Reply to David Hershey’s Comment, Douglas Allchin

Douglas Allchin

Minnesota Center for the Philosophy of Science and

Program in History of Science and Technology

University of Minnesota

Minneapolis  MN 55455

 

allchin@pclink.com

 

David Hershey echoes here complaints in the Journal of College Science Teaching 31(May, 2002): 6-7, a journal of the National Science Teachers Association where one may also find my earlier replies, including my citations to van Helmont’s original work.

 

Let the reader not miss my central theme:  that historical context is critical to understanding how science happens, including experimental design.  Hershey’s present-oriented approach to history (Butterfield 1931) introduces conundrums.  For example, Hershey selects Boyle’s criticism of van Helmont—notably over two decades later—to represent “contemporary” opinion.  If so, why did many individuals at the time (before and including Boyle) repeat the willow tree experiment and discuss its results and method as significant (Brock 1993, 49-53)?  Today perhaps, van Helmont’s concept of ‘gas’ seems “largely unscientific” and thus irrelevant.  How, then, can one appeal to his coining the term in a scientific context as “founder of pneumatic chemistry”?  Is it meaningful to imagine how van Helmont should have interpreted his results in terms of a modern concept of gases?  Assuming that today’s definitions of “science” or “gas” apply throughout history is problematic.  Educators now widely recognize conceptual change as a feature of science (Kuhn 1962).

 

Hershey’s purpose was “to use a familiar historical experiment as a basis for a discussion of modern experimental design.”  I consider this anachronism as misleading about science.  Discuss modern experimental design, yes.  The potential sources of error are many indeed and central to scientific practice (Allchin 2001).  But nothing is gained by applying modern standards critically to an earlier case based on different norms.  Trying to “correct” the history obscures how science actually happens(ed).  If one is not willing to engage historical context, then do not use history at all.  Pseudohistory—historical facts used piecemeal to prove a point—only misportrays the nature of science (Allchin 2003a, 2003b).

 

It would be valuable indeed to understand how van Helmont could have isolated a substance we now call carbon dioxide and yet reasonably failed to recognize its role in the tree growth he also studied.  How could he have been both “right” and “wrong”—by our standards?  Merely profiling van Helmont’s flaws and/or faulting him, however, only leads to paradox.  One must get beyond simplistically labeling right and wrong, hero and fool.  One must understand van Helmont himself.  This is where the approach Hershey defends falls short.  Appreciating the context in which van Helmont reasoned from empirical evidence yet could later be considered mistaken constitutes, in my view, a profound lesson in the foundations and limits of experimental design and scientific reasoning (Brock 1993, xxi-xxii).

 

Regarding Hershey’s continuing concern about being misquoted, I must beg the reader’s forgiveness.  I used quotes to mark a well-known phrase being adapted ironically.  To those who missed the irony, I must apologize.  I also wish to thank the Pantaneto Forum for considering my article worth republishing.

 

 

 

References

 

Allchin, D. 2001. Error types. Perspectives on Science 9:38-59.

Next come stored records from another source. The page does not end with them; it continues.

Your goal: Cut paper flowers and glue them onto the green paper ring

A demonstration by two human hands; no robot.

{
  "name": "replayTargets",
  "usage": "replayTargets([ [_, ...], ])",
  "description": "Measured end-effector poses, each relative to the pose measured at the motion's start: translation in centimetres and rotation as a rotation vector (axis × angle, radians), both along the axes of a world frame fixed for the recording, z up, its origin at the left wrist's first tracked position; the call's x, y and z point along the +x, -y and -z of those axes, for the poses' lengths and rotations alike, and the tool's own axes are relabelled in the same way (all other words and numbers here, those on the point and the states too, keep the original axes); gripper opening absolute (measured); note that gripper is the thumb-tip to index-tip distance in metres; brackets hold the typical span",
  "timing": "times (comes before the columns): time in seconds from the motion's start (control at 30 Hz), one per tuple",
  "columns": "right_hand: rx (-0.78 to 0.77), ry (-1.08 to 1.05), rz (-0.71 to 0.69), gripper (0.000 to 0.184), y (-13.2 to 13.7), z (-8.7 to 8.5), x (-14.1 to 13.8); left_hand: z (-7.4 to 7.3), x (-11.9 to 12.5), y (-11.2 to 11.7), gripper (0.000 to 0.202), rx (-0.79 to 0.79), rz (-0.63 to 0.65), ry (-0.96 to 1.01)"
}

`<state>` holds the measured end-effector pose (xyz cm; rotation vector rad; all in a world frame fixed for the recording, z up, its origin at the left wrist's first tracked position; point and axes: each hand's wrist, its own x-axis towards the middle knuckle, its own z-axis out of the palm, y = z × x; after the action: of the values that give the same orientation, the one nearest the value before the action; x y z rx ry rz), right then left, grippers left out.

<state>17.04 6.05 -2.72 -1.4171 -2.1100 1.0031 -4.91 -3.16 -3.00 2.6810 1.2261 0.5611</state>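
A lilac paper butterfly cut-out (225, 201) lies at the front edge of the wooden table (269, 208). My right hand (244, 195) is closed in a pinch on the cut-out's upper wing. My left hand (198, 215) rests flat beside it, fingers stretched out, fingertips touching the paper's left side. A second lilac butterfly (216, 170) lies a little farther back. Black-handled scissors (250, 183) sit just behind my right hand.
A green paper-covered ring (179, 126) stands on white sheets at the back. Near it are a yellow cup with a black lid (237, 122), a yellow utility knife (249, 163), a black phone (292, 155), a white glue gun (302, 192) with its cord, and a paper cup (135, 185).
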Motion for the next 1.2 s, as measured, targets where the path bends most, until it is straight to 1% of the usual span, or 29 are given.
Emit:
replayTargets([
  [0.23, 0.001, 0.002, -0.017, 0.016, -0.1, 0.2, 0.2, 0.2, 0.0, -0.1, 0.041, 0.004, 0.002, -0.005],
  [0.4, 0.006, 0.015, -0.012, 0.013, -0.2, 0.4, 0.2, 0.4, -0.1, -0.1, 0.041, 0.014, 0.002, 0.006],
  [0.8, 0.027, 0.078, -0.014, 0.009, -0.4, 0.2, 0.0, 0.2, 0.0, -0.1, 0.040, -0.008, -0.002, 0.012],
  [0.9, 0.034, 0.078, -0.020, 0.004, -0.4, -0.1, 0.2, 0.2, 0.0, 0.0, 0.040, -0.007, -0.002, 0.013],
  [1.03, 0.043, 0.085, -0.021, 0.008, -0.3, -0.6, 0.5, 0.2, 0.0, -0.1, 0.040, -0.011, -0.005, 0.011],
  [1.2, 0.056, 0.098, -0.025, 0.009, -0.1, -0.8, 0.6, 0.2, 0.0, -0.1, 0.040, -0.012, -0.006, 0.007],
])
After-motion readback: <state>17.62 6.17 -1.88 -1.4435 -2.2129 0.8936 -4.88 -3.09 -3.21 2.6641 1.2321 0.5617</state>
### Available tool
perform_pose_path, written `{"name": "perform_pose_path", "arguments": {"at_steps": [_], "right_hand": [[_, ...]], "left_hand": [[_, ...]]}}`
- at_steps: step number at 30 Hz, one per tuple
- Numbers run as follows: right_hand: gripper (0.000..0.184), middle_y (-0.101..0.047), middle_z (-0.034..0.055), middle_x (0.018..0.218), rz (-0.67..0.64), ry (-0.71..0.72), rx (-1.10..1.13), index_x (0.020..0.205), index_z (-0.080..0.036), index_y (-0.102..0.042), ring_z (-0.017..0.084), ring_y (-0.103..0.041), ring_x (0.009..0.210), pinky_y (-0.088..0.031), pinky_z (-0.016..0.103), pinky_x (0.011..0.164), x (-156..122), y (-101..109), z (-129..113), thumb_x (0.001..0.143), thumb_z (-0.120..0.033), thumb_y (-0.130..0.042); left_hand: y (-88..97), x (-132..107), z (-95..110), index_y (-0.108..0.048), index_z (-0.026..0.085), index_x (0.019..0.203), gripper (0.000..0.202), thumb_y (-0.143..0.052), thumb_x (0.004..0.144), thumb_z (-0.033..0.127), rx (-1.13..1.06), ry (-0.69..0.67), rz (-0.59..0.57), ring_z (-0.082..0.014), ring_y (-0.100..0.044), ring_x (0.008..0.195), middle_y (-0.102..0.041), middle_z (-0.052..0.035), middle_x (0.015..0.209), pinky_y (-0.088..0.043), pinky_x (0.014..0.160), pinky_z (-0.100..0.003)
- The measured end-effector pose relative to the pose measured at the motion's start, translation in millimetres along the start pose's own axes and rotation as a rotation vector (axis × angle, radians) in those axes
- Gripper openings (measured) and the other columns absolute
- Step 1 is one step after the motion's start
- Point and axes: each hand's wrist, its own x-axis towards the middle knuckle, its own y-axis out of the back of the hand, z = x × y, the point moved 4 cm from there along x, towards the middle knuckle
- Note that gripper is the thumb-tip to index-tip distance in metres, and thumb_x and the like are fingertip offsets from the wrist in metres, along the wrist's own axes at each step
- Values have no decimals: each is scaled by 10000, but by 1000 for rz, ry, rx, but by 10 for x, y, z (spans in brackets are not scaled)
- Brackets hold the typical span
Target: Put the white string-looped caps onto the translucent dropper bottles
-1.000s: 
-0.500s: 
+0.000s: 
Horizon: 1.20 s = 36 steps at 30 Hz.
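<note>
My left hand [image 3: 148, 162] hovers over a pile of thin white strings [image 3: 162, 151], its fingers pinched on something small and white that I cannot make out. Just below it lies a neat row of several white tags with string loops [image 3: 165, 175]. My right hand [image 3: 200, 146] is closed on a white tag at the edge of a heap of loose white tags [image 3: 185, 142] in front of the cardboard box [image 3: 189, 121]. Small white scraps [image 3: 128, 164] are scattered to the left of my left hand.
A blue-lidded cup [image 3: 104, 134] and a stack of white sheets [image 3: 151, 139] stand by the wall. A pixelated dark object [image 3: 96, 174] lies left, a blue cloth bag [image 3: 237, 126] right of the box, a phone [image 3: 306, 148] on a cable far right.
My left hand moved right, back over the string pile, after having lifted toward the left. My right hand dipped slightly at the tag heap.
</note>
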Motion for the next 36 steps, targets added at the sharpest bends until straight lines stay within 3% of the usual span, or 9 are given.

Allchin, D. 2003a. Lawson’s shoehorn, or should the philosophy of science be rated ‘X’? Science & Education 12:315-329.

Allchin, D. 2003b. Pseudohistory and pseudoscience. Science & Education 12:341-357.

Brock, W. 1993. The Norton History of Chemistry. New York: W.W. Norton.

Butterfield, H. 1931. The Whig Interpretation of History. London: G. Bell and Sons.

Kuhn, T.S. 1962. The Structure of Scientific Revolutions. Chicago: University of Chicago Press.